■ Work request ■
Please report every line in the entries that contains the string "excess".

■ Information shown ■
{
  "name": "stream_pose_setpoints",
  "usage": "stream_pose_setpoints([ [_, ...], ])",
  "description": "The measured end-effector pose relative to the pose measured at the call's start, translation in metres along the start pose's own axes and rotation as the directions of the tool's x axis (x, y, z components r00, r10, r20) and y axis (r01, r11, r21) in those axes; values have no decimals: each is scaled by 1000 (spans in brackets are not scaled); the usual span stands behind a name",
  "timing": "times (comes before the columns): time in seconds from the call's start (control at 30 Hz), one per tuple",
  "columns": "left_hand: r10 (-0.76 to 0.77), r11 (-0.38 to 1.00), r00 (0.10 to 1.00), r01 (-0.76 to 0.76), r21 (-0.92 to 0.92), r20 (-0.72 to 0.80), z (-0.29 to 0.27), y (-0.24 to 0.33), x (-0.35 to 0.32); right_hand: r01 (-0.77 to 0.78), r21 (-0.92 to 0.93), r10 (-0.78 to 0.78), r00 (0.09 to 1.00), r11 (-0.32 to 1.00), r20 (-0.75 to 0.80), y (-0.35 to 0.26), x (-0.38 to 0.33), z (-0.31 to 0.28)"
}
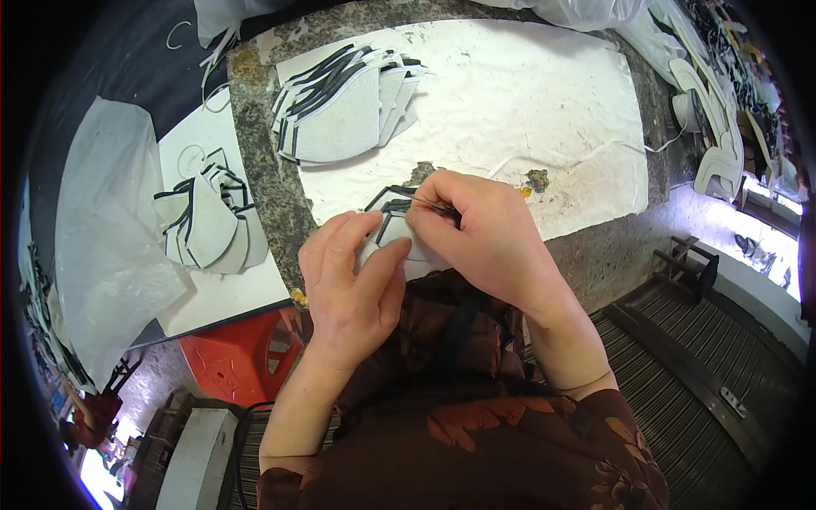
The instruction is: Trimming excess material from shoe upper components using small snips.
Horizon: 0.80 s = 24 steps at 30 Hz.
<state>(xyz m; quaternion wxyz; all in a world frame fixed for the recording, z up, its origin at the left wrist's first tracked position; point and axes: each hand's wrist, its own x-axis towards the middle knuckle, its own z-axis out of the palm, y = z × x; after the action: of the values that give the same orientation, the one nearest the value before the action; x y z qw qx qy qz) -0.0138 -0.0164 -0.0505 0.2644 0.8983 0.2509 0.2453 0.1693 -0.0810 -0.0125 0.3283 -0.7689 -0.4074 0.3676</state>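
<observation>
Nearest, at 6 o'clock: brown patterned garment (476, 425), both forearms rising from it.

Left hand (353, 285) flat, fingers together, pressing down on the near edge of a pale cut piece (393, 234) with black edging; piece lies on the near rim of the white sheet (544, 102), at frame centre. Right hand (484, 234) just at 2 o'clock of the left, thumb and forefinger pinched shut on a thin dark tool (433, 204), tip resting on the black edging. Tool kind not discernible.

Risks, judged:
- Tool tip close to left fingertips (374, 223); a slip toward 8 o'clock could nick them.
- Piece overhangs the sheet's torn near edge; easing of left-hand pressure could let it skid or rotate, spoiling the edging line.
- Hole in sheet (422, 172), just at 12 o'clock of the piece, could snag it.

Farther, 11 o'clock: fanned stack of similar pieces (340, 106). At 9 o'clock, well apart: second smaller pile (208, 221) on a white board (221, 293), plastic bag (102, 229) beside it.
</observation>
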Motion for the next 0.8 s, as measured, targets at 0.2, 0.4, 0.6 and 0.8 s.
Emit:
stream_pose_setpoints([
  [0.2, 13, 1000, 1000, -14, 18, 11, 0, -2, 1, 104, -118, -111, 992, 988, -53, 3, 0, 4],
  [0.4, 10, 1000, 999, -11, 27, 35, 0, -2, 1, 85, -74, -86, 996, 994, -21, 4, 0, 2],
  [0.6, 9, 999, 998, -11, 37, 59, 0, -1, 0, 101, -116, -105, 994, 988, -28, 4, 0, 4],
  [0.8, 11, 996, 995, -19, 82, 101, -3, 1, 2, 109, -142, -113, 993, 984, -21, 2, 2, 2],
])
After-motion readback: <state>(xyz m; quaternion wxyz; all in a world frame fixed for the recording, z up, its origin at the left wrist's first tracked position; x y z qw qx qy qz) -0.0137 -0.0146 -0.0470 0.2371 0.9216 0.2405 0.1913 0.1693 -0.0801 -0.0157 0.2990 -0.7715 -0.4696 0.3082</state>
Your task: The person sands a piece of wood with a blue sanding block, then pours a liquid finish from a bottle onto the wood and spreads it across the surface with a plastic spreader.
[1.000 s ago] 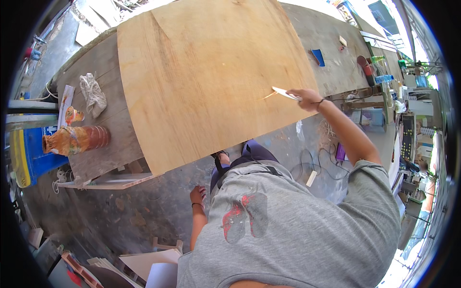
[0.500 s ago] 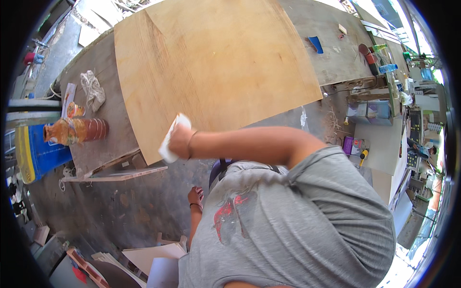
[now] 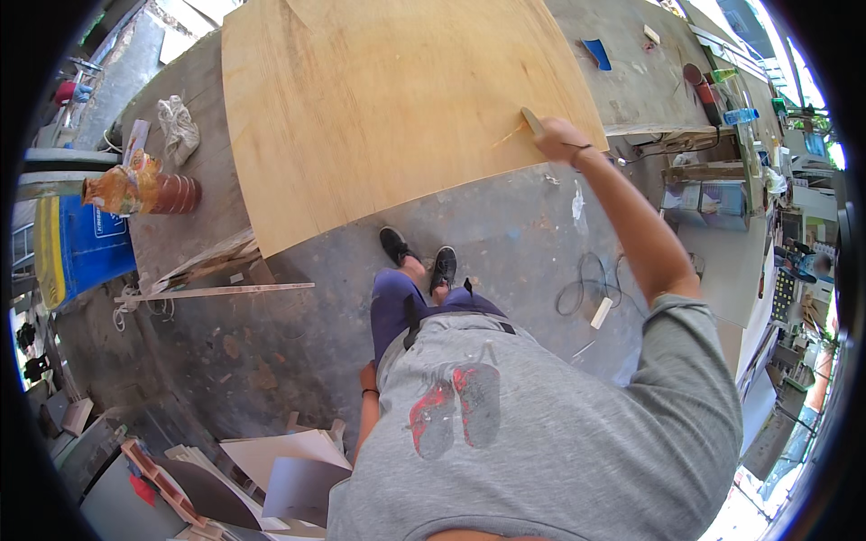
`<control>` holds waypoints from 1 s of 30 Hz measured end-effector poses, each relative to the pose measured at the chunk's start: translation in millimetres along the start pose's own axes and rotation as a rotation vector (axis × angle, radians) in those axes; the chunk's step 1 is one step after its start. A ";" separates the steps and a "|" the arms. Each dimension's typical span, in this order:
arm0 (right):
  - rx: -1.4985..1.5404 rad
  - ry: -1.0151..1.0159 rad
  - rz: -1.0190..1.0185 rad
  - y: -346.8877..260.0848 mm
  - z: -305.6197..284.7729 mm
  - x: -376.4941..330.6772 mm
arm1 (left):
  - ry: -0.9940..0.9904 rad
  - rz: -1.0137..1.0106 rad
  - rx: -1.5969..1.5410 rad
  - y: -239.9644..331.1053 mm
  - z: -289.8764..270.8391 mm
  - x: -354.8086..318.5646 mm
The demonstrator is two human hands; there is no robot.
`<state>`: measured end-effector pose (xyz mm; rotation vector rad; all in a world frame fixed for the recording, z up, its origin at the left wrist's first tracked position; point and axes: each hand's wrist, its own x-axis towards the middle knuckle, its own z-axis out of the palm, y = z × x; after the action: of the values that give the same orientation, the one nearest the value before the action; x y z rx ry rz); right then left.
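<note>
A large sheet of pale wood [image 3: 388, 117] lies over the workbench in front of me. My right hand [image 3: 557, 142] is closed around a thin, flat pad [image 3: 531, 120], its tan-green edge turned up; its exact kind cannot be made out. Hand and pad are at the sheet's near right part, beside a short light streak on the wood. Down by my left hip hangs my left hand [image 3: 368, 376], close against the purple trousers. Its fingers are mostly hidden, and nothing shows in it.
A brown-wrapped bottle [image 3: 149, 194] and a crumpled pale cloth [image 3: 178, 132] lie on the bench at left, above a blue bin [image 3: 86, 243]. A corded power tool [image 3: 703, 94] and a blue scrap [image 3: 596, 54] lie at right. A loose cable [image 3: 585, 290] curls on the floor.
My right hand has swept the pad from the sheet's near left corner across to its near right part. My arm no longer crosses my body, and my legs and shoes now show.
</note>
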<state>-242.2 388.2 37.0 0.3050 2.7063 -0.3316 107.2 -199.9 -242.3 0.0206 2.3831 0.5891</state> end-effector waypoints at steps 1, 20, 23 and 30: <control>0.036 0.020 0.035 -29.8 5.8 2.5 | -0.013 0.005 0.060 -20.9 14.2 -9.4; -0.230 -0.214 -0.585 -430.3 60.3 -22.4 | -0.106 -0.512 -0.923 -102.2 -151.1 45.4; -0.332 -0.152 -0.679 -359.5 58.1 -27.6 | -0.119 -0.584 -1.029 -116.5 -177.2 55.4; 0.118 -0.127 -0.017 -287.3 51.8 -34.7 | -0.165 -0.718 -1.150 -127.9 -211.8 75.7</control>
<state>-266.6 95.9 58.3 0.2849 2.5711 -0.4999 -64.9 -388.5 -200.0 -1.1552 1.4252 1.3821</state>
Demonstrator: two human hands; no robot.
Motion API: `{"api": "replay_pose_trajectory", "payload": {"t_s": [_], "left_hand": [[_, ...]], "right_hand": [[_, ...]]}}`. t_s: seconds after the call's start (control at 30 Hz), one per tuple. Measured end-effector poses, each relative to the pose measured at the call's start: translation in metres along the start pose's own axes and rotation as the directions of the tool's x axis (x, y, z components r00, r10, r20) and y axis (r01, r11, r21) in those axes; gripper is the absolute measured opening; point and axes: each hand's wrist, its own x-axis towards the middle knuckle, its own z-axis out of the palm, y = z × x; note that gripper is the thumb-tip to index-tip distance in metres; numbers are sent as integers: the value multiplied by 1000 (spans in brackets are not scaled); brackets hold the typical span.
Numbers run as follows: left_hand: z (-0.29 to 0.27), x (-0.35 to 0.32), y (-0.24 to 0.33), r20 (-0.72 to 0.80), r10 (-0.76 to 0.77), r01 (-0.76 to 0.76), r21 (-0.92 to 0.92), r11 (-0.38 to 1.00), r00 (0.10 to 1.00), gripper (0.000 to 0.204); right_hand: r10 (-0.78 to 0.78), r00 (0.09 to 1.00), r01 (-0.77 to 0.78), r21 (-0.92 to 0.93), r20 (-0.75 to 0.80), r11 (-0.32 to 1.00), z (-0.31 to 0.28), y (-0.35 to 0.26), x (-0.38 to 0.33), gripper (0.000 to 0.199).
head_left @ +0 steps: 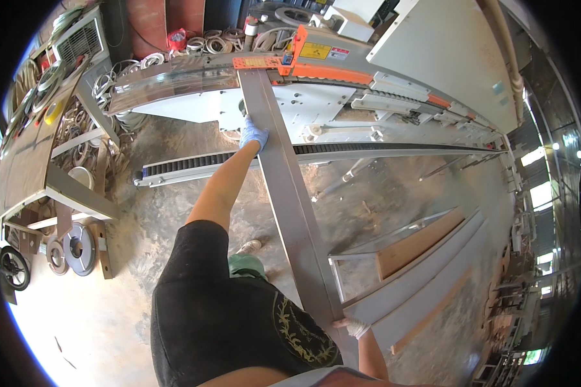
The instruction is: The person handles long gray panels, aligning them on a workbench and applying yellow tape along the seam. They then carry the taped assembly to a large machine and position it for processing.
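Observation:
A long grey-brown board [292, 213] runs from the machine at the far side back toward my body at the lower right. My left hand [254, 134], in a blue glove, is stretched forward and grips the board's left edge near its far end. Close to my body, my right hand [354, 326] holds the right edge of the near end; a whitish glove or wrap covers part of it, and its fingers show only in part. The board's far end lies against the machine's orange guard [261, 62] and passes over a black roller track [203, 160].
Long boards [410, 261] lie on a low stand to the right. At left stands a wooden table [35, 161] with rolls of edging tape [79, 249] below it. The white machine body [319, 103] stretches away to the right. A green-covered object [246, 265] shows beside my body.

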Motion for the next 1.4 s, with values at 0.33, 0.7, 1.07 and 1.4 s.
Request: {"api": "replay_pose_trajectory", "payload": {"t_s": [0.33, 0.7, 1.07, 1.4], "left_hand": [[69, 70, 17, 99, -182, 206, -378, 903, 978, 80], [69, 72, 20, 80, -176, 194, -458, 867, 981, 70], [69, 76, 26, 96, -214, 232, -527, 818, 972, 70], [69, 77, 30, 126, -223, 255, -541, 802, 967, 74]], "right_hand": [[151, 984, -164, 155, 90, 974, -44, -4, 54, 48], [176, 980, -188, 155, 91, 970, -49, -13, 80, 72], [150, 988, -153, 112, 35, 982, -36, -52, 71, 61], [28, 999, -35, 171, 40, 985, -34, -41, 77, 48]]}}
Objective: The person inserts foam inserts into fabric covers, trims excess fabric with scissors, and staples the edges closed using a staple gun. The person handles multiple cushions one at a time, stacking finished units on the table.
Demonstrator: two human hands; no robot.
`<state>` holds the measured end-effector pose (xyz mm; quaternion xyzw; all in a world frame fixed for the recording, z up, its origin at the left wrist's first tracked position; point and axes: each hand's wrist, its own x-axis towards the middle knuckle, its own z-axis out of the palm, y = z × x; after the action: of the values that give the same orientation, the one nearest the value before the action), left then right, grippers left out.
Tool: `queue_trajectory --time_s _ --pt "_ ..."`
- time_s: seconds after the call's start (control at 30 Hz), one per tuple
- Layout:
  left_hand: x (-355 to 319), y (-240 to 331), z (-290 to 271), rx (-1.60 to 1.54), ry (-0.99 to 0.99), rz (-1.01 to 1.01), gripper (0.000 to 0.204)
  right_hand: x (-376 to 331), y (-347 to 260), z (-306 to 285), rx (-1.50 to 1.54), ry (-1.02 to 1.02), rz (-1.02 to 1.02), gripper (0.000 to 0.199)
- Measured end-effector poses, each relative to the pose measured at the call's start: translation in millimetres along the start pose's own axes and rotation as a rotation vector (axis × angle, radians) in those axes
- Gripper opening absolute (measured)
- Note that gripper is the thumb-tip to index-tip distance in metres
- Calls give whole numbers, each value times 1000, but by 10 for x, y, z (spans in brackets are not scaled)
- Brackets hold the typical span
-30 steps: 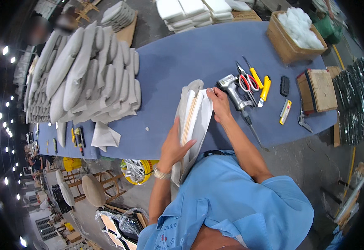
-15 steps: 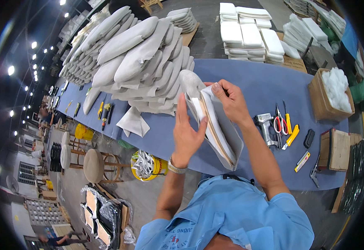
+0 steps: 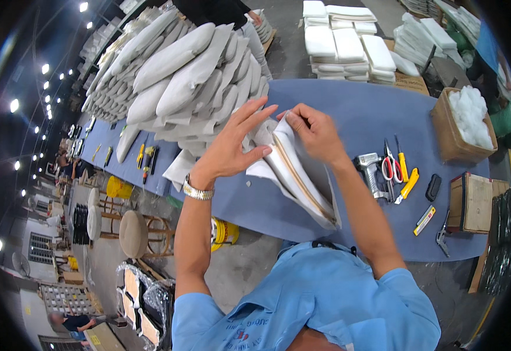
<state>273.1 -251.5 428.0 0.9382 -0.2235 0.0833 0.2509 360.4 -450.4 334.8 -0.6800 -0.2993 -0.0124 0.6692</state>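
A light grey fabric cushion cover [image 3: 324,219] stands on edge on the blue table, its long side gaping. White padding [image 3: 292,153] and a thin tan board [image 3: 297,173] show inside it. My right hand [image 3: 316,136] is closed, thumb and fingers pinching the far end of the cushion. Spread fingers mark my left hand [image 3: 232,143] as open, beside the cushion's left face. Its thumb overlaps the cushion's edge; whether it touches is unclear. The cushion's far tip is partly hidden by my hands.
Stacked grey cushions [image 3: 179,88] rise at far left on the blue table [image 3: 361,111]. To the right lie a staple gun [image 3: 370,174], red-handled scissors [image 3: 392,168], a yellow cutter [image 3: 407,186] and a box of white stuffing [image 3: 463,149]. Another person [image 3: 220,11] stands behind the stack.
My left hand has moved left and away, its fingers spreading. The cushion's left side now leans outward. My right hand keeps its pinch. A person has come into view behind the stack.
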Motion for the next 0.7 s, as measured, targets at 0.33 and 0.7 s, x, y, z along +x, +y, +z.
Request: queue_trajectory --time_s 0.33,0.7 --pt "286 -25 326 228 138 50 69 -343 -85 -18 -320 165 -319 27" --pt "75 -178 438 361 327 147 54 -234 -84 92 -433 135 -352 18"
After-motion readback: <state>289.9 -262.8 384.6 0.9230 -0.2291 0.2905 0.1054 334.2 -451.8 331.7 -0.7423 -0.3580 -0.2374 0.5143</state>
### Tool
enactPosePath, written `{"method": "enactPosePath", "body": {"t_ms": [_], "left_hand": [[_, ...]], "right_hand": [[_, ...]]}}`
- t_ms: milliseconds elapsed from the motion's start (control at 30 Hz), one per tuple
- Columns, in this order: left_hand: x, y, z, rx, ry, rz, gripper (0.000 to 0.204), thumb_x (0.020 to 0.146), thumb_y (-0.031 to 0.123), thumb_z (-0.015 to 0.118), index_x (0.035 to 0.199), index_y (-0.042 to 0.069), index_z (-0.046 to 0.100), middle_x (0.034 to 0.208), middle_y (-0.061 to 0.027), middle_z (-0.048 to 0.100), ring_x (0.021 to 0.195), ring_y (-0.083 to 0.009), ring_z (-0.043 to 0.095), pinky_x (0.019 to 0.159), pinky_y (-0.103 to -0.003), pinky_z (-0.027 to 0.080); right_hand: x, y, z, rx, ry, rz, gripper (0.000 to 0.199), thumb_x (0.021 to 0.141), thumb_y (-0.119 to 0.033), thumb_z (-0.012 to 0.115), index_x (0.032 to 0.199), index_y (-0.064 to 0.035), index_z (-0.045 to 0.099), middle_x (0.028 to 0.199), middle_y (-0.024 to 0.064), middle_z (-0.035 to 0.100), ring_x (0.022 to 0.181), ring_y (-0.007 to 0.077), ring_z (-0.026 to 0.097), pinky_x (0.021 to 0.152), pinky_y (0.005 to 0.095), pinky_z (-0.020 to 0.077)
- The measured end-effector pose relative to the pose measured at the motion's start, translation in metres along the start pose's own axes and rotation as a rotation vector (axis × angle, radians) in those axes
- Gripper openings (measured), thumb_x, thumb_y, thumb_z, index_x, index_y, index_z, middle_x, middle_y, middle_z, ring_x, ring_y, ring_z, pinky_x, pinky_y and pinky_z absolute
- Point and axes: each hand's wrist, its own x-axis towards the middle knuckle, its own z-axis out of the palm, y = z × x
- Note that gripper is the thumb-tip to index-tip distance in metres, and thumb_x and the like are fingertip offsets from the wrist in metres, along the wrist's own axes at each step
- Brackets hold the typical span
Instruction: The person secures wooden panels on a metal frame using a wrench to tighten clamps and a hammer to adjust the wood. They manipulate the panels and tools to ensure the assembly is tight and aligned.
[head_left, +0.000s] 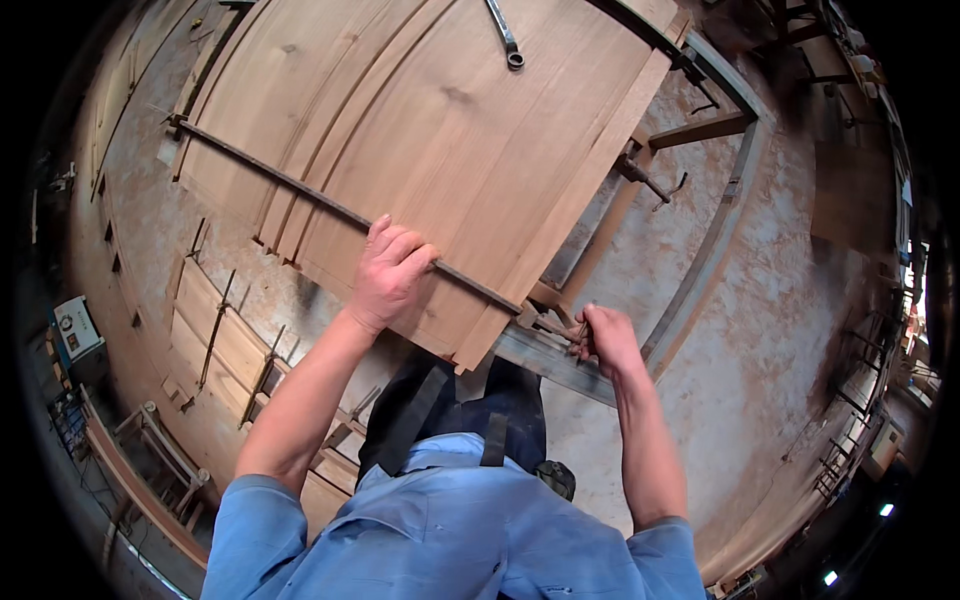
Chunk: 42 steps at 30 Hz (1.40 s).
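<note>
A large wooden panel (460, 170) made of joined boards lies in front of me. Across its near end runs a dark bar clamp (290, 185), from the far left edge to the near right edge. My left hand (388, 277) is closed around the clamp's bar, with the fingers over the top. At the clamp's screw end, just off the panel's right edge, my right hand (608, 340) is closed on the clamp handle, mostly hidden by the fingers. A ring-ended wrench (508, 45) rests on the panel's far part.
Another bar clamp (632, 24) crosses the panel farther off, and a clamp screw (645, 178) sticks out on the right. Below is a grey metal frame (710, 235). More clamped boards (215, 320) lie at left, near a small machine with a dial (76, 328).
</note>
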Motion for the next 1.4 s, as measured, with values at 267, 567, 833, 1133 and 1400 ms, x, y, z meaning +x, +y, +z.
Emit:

■ Solution to this task ■
The instruction is: Trimming excess material from shoe upper components using small snips.
Objective: The person inserts foam inserts into fabric covers, trims excess fabric with scissors, and staples the edges closed using a staple gun. The person handles multiple cushions one at a time, stacking finished units on the table.

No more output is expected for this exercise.